With care. Drug should be used with care at elderly people in connection with high probability of existence of the accompanying depression of function of kidneys, at deficit glyukozo-6-fosfatdegidrogenazy.
Overdose:
Symptoms of overdose of the drug Levofloxacin are shown at the level of the central nervous system (confusion of consciousness, dizziness, disturbances of consciousness and attacks of spasms as epipripadok). Besides, gastrointestinal frustration (for example, nausea) and erosive damages of mucous membranes, lengthening of an interval of Q-T can be noted.
Treatment has to be symptomatic.
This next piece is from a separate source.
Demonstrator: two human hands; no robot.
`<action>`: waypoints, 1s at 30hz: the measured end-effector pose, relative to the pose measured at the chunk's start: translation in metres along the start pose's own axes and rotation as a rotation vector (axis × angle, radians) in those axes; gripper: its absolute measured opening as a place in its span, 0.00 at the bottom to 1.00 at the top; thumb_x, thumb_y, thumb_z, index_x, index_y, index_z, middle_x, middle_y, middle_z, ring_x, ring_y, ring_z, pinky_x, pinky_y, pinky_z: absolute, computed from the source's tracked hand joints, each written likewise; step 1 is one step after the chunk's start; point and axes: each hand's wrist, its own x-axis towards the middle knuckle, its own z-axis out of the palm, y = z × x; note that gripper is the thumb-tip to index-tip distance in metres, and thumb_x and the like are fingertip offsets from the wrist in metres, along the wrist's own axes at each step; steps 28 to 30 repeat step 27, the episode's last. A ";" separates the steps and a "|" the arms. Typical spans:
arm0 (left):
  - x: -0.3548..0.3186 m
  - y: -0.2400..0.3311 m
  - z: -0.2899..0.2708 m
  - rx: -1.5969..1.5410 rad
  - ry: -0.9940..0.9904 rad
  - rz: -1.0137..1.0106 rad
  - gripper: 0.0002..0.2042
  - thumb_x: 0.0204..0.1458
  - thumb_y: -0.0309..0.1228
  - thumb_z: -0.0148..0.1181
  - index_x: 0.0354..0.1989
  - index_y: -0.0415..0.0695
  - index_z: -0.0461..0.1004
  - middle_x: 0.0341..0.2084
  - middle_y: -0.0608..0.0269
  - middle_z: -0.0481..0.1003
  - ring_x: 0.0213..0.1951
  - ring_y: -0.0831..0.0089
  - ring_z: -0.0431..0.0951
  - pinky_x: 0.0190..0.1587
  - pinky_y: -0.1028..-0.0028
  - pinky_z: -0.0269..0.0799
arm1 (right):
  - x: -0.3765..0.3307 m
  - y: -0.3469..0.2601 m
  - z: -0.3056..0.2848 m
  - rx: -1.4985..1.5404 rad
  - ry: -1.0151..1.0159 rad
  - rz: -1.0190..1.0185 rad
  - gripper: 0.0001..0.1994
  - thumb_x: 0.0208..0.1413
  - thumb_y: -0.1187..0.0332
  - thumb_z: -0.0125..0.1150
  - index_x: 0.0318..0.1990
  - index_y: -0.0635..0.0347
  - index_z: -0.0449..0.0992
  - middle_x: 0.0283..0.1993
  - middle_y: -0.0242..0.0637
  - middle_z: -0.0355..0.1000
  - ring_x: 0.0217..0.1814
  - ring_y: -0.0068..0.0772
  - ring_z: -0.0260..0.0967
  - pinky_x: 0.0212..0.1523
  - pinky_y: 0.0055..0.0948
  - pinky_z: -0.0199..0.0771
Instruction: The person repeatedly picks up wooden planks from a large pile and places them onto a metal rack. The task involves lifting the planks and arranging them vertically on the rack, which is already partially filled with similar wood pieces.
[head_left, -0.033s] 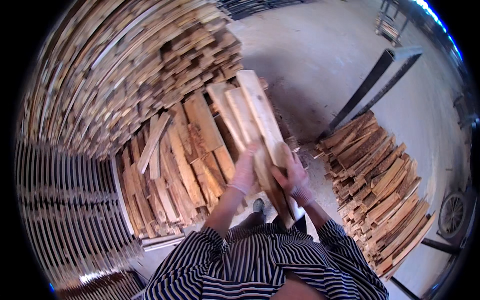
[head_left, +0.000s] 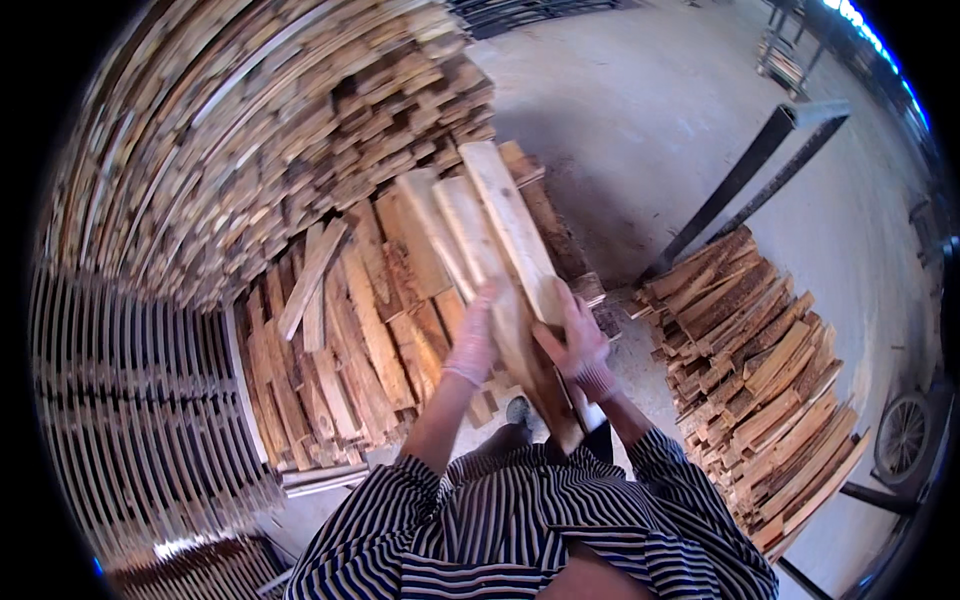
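I hold a bundle of several long pale wooden slats [head_left: 500, 240] in front of my chest, their far ends pointing up and to the left. My left hand [head_left: 472, 335], in a thin light glove, presses against the bundle's left side. My right hand [head_left: 578, 345], also gloved, wraps the right side near the lower end. Both hands grip the same bundle. Its bottom end reaches down to my striped shirt [head_left: 520, 530].
A loose heap of slats [head_left: 340, 350] lies beneath the bundle on the left. A tall stack of boards [head_left: 250, 130] rises behind it, with a slatted rack [head_left: 130, 400] at far left. On the right are another slat pile [head_left: 770, 390], dark metal beams [head_left: 740, 180] on concrete floor [head_left: 650, 100], and a wheel [head_left: 905, 435].
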 end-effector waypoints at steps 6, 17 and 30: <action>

Levofloxacin is not removed by means of dialysis (a hemodialysis, peritoneal dialysis and continuous peritoneal dialysis). The specific antidote does not exist.
Storage conditions:
List B. In the dry, protected from light place, at a temperature not over 25 ºС. To store in the place, unavailable to children. Period of validity: 2 years. Not to use after expiry date.
Issue conditions:
According to the recipe
Packaging:
Tablets, film coated, on 250 mg and 500 mg. On 5 or 10 tablets in a blister strip packaging or to bank polymeric. For a dosage of 250 mg: 1 blister strip packaging or to 1 bank together with the application instruction is placed in a pack from a cardboard. For a dosage of 500 mg: 1 either 2 blister strip packagings or to 1 bank together with the application instruction place in a pack from a cardboard.